Nikola Kotur1*, Sanja Dragašević Vučićević2, Uršula Prosenc Zmrzljak3, Saša Šterpin3, Katarina Krstajić1, Marina Jelovac1, Bojan Ristivojevic1, Branka Zukic1 and Biljana Stankovic1
1Institute of Molecular Genetics and Genetic Engineering, University of Belgrade, Serbia
2Medical Faculty, University of Belgrade
3Labena company
nikola.kotur [at] imgge.bg.ac.rs
Abstract
Glucocorticoids (GCs) are widely used for the induction of remission in inflammatory bowel disease (IBD), but many patients exhibit resistance or dependency. This highlights the need for biomarkers that can predict therapeutic response. Cytokines are central mediators of intestinal inflammation and may contribute to variability in GC responsiveness. Machine learning modeling such as penalized linear models that use multi-variable biological data could be particularly useful for selecting predictive features and identifying novel biomarkers of GC response.

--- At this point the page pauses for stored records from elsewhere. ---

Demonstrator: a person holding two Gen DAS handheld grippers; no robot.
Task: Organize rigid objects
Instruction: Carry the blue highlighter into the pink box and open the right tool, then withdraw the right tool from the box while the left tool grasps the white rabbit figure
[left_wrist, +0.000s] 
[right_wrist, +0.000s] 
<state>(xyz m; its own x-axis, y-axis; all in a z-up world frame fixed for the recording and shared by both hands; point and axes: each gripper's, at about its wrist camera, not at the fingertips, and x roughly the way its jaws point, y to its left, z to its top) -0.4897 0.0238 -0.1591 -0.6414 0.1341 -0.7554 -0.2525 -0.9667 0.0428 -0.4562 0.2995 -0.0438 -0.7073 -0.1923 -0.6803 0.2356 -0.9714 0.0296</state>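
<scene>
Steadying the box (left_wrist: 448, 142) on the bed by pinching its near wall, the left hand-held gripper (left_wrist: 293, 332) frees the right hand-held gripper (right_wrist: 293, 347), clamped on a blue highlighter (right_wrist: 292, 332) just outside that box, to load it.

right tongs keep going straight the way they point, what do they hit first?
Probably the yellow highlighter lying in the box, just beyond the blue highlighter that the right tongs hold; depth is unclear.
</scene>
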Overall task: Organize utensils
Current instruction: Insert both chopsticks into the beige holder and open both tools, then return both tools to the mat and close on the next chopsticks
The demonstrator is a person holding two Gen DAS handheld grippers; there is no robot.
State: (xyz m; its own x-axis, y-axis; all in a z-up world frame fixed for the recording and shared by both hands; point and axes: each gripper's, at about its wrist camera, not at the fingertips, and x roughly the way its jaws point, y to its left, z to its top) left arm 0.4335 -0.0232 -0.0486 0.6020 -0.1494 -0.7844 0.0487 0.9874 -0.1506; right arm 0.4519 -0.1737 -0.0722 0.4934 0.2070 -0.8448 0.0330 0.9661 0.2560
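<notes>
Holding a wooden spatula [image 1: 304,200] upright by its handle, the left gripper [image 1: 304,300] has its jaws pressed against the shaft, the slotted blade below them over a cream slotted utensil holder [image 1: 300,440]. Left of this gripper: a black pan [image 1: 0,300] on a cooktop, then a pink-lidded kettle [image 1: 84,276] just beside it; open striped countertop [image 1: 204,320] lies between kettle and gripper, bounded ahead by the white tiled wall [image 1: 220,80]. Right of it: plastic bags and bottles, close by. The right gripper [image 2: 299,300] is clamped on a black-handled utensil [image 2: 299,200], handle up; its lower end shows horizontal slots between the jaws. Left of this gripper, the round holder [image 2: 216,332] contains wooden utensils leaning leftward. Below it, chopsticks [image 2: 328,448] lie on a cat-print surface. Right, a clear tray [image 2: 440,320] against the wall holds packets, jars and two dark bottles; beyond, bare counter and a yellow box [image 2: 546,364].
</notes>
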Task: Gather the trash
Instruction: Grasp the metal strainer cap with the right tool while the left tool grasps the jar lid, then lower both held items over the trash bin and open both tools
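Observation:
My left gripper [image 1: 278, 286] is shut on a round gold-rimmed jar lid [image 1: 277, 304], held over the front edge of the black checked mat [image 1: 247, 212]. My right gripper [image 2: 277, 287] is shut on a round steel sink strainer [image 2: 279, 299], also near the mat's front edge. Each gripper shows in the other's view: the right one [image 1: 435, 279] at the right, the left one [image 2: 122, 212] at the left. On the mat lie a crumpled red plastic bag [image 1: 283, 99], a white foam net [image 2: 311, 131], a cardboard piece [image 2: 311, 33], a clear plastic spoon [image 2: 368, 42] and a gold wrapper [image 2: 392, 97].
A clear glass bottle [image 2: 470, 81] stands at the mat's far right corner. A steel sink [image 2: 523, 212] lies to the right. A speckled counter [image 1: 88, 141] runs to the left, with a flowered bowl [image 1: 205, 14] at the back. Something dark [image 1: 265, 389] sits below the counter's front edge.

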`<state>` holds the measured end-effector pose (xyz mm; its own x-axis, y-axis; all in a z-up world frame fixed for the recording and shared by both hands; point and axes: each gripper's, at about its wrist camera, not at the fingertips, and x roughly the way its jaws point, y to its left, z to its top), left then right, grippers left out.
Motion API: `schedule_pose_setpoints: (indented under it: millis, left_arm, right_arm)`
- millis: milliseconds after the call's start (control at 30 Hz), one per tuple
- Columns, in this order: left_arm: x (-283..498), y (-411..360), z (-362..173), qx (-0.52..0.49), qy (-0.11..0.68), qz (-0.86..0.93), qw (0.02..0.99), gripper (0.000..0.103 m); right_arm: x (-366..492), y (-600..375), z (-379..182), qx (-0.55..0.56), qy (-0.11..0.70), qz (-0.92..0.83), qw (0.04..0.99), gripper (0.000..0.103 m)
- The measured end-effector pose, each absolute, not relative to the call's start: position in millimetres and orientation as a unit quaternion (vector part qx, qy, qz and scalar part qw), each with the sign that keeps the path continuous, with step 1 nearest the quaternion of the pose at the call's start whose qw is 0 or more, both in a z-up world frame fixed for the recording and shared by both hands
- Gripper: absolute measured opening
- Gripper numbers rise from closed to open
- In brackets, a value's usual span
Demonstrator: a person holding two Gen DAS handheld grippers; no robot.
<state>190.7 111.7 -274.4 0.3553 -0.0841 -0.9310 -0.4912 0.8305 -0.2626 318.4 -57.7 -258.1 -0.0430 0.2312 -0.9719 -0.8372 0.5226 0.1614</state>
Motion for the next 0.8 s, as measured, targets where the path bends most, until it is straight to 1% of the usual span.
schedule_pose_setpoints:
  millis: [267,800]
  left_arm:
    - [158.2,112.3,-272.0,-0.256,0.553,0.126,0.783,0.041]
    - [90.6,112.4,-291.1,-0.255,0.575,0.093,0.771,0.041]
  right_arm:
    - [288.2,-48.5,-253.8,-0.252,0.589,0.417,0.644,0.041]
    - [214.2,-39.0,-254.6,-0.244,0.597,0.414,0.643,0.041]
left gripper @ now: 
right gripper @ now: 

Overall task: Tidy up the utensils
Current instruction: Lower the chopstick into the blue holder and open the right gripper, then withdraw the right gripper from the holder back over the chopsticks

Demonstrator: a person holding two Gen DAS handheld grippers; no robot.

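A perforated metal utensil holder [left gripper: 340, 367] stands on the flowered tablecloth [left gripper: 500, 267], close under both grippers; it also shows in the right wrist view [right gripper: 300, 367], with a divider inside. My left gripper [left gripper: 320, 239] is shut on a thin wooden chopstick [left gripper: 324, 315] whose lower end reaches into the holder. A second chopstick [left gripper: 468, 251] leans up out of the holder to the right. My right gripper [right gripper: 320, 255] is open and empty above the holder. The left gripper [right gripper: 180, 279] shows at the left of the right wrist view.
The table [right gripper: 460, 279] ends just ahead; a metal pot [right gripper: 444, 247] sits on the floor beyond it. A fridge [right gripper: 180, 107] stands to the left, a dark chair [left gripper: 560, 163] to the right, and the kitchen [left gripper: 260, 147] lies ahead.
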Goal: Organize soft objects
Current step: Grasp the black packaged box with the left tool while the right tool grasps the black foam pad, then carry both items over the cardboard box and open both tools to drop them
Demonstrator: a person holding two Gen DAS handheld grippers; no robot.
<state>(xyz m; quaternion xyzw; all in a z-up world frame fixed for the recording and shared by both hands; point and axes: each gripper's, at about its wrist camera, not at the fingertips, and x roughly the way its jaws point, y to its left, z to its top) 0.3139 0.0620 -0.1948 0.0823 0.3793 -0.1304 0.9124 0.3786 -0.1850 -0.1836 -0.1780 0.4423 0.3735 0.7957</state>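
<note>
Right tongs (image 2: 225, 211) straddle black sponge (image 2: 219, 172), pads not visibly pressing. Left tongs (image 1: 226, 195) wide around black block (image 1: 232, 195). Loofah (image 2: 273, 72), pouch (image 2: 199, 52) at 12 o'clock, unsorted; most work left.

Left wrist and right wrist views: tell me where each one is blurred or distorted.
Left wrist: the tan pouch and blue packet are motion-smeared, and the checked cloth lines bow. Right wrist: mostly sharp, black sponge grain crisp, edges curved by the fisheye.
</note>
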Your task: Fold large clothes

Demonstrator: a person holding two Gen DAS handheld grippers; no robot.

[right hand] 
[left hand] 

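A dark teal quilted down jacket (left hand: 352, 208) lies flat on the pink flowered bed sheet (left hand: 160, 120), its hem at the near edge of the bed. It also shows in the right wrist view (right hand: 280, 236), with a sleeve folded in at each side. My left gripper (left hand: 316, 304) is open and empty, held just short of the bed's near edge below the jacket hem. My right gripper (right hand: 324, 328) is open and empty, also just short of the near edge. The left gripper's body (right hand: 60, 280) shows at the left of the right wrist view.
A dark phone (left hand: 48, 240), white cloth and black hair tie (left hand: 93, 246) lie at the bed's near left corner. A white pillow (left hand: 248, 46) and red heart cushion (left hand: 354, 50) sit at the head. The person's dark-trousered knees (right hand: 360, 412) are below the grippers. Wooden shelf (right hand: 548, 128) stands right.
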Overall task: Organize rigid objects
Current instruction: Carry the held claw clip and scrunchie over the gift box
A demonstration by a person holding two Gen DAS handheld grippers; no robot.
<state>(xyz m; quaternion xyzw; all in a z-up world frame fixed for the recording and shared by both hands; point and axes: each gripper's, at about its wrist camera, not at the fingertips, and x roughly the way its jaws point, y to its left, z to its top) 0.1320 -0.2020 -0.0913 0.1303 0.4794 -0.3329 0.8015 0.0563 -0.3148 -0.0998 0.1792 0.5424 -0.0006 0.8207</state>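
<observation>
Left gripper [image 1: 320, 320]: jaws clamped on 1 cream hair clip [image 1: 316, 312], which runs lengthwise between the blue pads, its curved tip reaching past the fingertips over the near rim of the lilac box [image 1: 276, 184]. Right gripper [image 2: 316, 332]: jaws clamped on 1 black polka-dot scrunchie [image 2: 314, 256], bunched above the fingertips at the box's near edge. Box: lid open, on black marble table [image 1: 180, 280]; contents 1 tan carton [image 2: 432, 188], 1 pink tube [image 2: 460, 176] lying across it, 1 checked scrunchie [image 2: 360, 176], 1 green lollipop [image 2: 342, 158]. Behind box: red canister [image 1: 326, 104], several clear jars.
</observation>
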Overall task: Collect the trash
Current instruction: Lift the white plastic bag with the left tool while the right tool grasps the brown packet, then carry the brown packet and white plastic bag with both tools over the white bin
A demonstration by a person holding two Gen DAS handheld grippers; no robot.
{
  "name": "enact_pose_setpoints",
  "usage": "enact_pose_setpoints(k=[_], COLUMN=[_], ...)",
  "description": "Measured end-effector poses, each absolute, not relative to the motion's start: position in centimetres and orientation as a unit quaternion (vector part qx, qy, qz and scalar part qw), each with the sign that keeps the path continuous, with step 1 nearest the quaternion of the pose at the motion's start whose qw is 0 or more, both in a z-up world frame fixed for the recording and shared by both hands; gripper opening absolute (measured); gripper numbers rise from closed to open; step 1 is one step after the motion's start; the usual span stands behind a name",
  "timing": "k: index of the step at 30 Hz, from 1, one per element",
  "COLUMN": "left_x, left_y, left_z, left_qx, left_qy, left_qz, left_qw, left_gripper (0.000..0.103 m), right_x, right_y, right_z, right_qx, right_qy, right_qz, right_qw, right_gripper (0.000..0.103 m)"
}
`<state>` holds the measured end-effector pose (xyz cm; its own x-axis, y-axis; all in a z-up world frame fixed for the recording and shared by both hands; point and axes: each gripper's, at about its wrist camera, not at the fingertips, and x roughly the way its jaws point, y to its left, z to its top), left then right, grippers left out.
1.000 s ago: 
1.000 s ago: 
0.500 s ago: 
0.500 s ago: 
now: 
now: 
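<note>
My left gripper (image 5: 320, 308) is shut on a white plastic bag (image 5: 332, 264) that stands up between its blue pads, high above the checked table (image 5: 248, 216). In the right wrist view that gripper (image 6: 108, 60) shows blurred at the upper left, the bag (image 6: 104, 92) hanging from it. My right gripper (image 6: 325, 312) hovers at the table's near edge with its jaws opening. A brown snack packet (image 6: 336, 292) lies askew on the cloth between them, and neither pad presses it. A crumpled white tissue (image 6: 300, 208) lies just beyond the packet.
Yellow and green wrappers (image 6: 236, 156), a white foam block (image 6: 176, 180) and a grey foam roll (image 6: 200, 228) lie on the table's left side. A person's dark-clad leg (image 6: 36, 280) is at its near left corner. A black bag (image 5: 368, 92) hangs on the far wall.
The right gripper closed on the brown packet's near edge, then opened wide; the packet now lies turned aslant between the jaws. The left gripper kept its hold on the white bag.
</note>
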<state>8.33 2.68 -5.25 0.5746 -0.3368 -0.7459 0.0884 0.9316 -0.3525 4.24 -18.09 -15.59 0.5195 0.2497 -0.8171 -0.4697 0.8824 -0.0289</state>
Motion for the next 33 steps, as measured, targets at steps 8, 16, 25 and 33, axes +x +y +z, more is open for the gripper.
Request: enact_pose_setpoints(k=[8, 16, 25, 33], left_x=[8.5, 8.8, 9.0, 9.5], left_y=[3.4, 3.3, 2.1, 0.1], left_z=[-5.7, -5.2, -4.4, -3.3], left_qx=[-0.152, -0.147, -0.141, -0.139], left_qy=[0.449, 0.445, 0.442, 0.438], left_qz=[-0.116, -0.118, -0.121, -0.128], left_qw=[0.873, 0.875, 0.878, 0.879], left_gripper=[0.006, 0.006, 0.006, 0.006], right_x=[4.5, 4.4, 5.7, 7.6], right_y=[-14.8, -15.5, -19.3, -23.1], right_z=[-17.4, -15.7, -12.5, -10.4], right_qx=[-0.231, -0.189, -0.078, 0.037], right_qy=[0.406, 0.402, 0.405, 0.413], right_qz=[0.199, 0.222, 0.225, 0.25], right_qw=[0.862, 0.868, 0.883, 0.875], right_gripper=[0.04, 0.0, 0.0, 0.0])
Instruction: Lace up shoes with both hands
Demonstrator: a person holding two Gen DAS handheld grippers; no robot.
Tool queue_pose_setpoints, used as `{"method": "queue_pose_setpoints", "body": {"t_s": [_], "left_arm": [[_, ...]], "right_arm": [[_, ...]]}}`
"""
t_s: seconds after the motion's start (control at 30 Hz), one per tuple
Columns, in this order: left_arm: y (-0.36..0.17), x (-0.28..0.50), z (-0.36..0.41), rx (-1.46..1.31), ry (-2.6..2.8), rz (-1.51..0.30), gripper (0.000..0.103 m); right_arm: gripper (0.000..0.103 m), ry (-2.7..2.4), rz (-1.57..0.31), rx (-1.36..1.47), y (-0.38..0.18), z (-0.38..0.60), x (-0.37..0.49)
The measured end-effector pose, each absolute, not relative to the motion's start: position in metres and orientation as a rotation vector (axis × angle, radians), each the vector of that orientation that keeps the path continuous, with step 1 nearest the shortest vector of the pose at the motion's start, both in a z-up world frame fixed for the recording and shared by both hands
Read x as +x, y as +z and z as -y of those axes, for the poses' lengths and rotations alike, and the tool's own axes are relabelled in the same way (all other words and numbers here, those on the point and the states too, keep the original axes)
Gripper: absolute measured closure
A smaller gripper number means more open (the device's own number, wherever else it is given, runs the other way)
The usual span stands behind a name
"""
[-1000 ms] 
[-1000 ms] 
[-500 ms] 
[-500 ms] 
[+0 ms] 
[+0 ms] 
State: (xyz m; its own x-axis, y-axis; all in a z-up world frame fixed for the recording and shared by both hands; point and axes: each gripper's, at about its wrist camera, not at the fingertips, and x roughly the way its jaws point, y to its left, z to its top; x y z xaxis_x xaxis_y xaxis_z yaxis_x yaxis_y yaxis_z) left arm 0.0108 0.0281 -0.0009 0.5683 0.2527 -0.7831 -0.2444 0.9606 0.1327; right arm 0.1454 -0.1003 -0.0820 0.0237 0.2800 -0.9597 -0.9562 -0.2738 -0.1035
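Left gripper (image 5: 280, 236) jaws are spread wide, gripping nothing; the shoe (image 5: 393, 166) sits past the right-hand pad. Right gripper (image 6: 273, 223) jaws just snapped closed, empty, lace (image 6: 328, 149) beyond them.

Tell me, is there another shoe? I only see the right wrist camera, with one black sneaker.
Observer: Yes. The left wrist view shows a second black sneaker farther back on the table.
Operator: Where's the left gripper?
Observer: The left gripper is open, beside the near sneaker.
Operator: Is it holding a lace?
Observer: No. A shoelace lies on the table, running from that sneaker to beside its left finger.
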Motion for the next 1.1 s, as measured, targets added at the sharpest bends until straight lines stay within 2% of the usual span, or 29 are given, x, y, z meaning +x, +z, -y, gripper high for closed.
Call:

Adult patients with active Crohn’s disease or ulcerative colitis initiating systemic prednisone therapy were prospectively recruited. Plasma samples collected before therapy were analyzed using a Bio-Plex Pro Human Cytokine 48-Plex panel. After quality control, 27 cytokines were retained for analysis. Patients were classified as GC good responders or GC poor responders, which include GC-resistant and GC-dependent patients.Penalized logistic regression models were applied to evaluate the predictive potential of cytokine and clinical variables.
Thirty-seven patients were included in the final analysis. Elevated baseline levels of macrophage migration inhibitory factor (MIF), IL-9, and GRO-α were significantly associated with poor GC response, while TNF-β, MIP-1β, SCF, FGF, and IL-16 showed borderline associations. Increased inflammatory cytokine burden, assessed as the sum of standardized cytokine values, was also associated with poor GC response. Principal component analysis showed cytokine profile differences between response groups. Penalized logistic regression models achieved the best predictive performance using a limited number of variables, particularly combinations including MIF and baseline clinical activity, with mean test accuracies up to approximately 73%.
Elevated pro-inflammatory cytokine profiles, particularly increased MIF, IL-9, and GRO-α, are associated with the poor GC response in IBD. Combining cytokine markers with the baseline clinical activity may support the development of predictive models for personalized GC therapy in IBD.
Keywords: IBD, cytokines, glucoocrticoids, machine learning
Acknowledgement: The authors acknowledge Labena d.o.o. (Ljubljana, Slovenia) for providing a grant and expertise to perform cytokine measurements.